• EXERCISE DESCRIPTION
Please copy the data below exactly; none of the pictures in it belong in the copy.

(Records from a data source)
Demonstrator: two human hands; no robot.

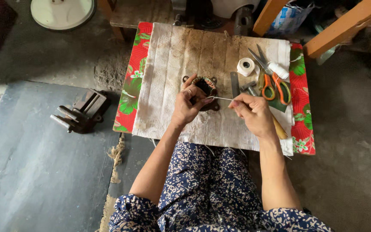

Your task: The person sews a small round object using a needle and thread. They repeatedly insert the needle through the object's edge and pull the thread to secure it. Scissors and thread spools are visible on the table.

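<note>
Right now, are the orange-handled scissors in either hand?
No, the scissors lie on the cloth beside the right hand, which pinches a thread.

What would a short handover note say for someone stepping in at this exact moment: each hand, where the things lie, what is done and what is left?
Left hand: grips the round metal part with the wound coil, held on the white cloth.
Right hand: pinches a thin white thread, stretched taut to the part.
Nearby, right of the hands: tape roll, orange-handled scissors, white spool, flat metal strip.
On the floor at left: a small vise.
Done: thread already attached at the part.
Left: how much binding remains cannot be told.
</note>
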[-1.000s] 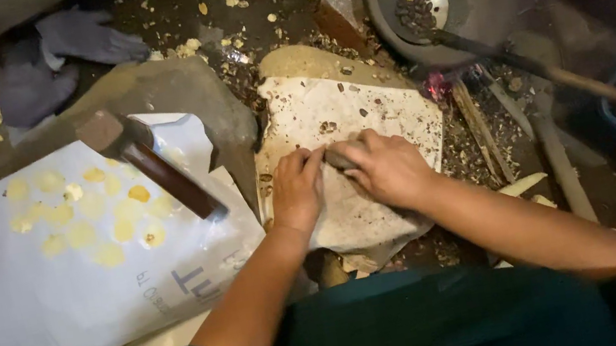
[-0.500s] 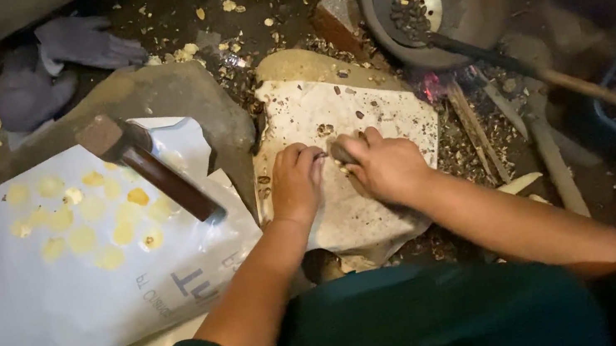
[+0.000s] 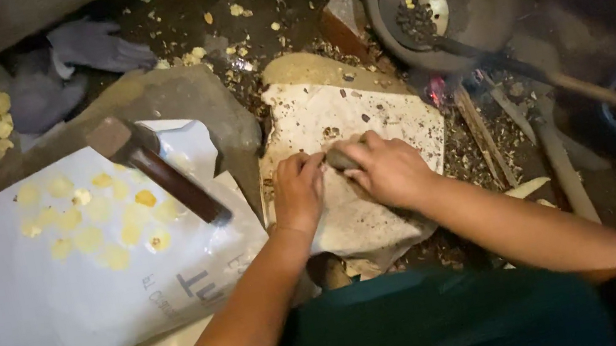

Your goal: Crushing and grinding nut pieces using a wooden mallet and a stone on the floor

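Gripping one small stone, the right hand meets the curled left hand over one slab.

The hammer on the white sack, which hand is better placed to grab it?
Probably the left. The left hand rests on the slab on the side nearer the hammer, with only sack between. The right hand is wrapped around a small stone and would have to cross over.
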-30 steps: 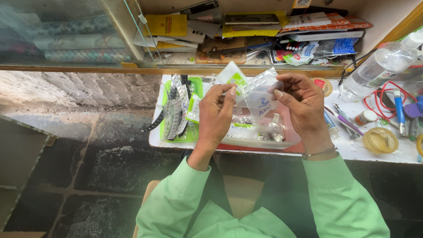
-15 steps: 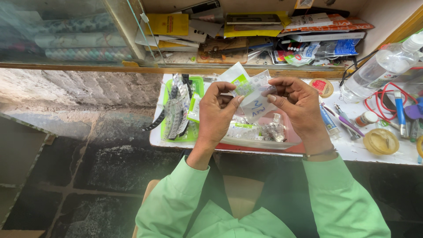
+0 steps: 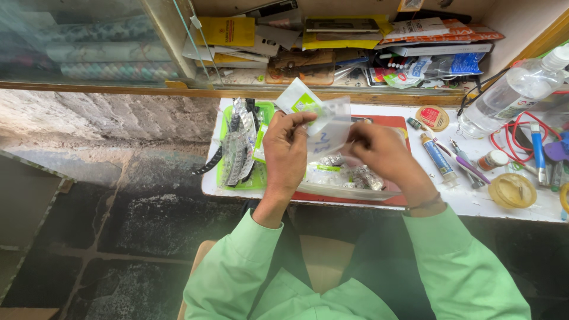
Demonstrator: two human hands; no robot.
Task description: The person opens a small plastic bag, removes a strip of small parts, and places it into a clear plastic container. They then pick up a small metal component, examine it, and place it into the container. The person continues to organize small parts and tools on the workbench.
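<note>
Head view: a person in light green sleeves stands at a white worktop (image 3: 474,201) and looks down on both hands.
Left grip: the left hand (image 3: 285,149) pinches the left edge of a small clear plastic pouch with blue marks on it (image 3: 327,135), thumb and fingertips closed on the film.
Right grip: the right hand (image 3: 379,153) clasps the pouch's right side, fingers curled over it; a dark band sits on that wrist.
Pouch position: held up between the two hands, above a shallow clear plastic tray (image 3: 349,189) and not touching it.
Behind the pouch: a white sachet with a green patch (image 3: 298,98) sticks up past the left hand's fingers; whether the hand holds it too I cannot tell.
Tray contents: silvery blister strips and small packets (image 3: 363,178) lie in it; the tray rests on a red mat (image 3: 388,123).
Left of the hands: a bright green tray (image 3: 261,178) heaped with silver foil strips (image 3: 238,145).
Right of the hands: a blue and white tube (image 3: 440,157) and a purple pen (image 3: 468,169) lie side by side, a round yellow lid (image 3: 511,189) near the front edge, and a clear plastic bottle (image 3: 510,92) on its side.
Back: a shelf (image 3: 332,92) crammed with papers, packets and a yellow book (image 3: 228,31).
</note>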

• ANSWER TO THIS PROBLEM
Demonstrator: two human hands; no robot.


Your task: The person sews a small round object using a needle and thread. They repeatedly insert the needle through the object's edge and pull the thread to secure it. Scissors and thread spools are visible on the table.

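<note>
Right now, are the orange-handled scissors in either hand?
No, the scissors lie on the cloth beside the right hand, which pinches a thread.

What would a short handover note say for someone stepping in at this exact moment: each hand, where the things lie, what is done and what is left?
Left hand: grips the round metal part with the wound coil, held on the white cloth.
Right hand: pinches a thin white thread, stretched taut to the part.
Nearby, right of the hands: tape roll, orange-handled scissors, white spool, flat metal strip.
On the floor at left: a small vise.
Done: thread already attached at the part.
Left: how much binding remains cannot be told.
</note>
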[-1.000s] 
[-0.500s] 
[+0.000s] 

Your goal: Crushing and grinding nut pieces using a wooden mallet and a stone on the floor

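Gripping one small stone, the right hand meets the curled left hand over one slab.

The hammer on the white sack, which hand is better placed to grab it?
Probably the left. The left hand rests on the slab on the side nearer the hammer, with only sack between. The right hand is wrapped around a small stone and would have to cross over.
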-30 steps: 
-15 steps: 
+0 steps: 
Demonstrator: two human hands; no robot.
Task description: The person opens a small plastic bag, removes a strip of small parts, and places it into a clear plastic container. They then pick up a small metal component, examine it, and place it into the container. The person continues to organize small parts and tools on the workbench.
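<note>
Head view: a person in light green sleeves stands at a white worktop (image 3: 474,201) and looks down on both hands.
Left grip: the left hand (image 3: 285,149) pinches the left edge of a small clear plastic pouch with blue marks on it (image 3: 327,135), thumb and fingertips closed on the film.
Right grip: the right hand (image 3: 379,153) clasps the pouch's right side, fingers curled over it; a dark band sits on that wrist.
Pouch position: held up between the two hands, above a shallow clear plastic tray (image 3: 349,189) and not touching it.
Behind the pouch: a white sachet with a green patch (image 3: 298,98) sticks up past the left hand's fingers; whether the hand holds it too I cannot tell.
Tray contents: silvery blister strips and small packets (image 3: 363,178) lie in it; the tray rests on a red mat (image 3: 388,123).
Left of the hands: a bright green tray (image 3: 261,178) heaped with silver foil strips (image 3: 238,145).
Right of the hands: a blue and white tube (image 3: 440,157) and a purple pen (image 3: 468,169) lie side by side, a round yellow lid (image 3: 511,189) near the front edge, and a clear plastic bottle (image 3: 510,92) on its side.
Back: a shelf (image 3: 332,92) crammed with papers, packets and a yellow book (image 3: 228,31).
</note>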

Nothing further is required by the exercise.